• **WHAT TO PRODUCE**
Only the lines below starting at the one that contains "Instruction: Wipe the" and ending at the one that contains "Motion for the" are to be reproduced, exactly and with both ends kept.

• **INPUT DATA**
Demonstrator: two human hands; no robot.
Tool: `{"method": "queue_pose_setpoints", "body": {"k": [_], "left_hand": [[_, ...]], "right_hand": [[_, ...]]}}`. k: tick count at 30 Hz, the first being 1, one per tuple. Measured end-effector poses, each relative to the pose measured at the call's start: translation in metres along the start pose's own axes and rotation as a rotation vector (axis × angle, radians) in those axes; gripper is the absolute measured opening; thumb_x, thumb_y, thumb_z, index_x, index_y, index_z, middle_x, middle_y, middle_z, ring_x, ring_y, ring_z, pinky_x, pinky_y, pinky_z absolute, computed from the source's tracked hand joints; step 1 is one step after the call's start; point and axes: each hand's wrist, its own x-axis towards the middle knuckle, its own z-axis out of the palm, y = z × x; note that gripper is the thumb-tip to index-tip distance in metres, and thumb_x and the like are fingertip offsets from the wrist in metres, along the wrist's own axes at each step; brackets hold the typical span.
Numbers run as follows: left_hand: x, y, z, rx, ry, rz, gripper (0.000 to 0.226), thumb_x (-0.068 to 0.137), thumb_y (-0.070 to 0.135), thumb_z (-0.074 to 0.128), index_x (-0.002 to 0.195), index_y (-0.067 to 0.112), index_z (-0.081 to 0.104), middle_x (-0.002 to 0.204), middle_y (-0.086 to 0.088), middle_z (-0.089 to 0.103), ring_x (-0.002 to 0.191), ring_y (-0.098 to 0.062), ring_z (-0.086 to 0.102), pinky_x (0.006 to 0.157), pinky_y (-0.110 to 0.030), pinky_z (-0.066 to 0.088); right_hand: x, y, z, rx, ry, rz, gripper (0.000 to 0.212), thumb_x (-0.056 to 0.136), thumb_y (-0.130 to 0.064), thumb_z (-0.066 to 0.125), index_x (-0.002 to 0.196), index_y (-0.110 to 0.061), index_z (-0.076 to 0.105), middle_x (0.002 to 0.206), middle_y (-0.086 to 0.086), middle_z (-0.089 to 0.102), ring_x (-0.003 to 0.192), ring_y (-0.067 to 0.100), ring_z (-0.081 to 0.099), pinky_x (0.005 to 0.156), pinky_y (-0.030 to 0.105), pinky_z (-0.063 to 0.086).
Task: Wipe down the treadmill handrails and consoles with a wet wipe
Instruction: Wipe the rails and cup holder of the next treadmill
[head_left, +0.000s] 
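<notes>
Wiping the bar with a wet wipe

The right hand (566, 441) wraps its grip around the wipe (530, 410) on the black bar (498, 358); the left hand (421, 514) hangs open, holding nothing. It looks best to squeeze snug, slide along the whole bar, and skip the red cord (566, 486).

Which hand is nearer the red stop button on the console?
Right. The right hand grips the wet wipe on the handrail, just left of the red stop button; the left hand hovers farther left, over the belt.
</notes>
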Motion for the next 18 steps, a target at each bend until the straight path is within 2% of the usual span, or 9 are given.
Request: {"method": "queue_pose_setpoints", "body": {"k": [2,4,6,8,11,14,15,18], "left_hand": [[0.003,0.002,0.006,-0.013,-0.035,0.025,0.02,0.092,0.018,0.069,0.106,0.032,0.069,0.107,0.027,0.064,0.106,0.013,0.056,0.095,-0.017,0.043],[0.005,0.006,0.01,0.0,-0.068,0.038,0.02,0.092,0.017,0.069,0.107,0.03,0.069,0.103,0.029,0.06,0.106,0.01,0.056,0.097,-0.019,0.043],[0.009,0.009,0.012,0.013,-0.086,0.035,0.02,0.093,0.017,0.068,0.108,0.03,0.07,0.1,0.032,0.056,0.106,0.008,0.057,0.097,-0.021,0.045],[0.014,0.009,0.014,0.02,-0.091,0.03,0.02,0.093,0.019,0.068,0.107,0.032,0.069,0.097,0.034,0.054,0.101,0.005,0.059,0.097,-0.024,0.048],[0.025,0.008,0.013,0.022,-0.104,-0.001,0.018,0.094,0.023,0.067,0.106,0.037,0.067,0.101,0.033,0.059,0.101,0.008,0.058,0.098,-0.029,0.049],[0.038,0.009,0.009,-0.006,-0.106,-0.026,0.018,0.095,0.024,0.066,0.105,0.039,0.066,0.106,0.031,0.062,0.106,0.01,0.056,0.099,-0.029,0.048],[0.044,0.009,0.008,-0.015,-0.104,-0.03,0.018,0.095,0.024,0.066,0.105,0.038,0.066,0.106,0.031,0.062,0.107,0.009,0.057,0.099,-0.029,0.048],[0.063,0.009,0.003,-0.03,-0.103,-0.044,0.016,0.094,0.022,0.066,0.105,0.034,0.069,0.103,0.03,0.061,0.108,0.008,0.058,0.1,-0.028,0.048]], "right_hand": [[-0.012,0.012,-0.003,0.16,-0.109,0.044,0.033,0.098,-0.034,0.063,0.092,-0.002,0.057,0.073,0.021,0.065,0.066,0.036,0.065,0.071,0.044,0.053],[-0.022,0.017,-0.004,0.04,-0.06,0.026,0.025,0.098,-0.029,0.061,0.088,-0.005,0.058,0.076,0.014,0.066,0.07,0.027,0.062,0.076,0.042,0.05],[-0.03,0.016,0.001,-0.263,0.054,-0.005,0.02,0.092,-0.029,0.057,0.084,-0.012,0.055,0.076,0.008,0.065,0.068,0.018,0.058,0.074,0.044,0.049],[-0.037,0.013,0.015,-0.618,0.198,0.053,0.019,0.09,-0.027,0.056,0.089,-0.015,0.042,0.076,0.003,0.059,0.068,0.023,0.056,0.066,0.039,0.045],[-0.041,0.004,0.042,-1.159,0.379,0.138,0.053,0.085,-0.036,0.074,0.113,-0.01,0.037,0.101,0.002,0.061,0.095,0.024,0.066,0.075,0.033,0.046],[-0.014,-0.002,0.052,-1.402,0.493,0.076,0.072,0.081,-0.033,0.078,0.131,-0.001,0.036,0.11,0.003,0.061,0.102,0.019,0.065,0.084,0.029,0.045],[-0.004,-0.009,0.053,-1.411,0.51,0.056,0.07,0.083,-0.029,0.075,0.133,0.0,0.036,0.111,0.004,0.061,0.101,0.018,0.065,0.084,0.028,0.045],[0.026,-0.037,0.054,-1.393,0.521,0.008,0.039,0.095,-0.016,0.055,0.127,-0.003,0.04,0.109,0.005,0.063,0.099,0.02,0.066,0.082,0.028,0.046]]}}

• **EXERCISE RESULT**
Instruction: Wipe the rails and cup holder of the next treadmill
[head_left, +0.000s] 
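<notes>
Wiping the bar with a wet wipe

The right hand (566, 441) wraps its grip around the wipe (530, 410) on the black bar (498, 358); the left hand (421, 514) hangs open, holding nothing. It looks best to squeeze snug, slide along the whole bar, and skip the red cord (566, 486).

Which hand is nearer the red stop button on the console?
Right. The right hand grips the wet wipe on the handrail, just left of the red stop button; the left hand hovers farther left, over the belt.
</notes>
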Motion for the next 18 steps, a target at each bend until the straight path is within 2% of the usual span, or 9 are given.

This is the complete output for the exercise.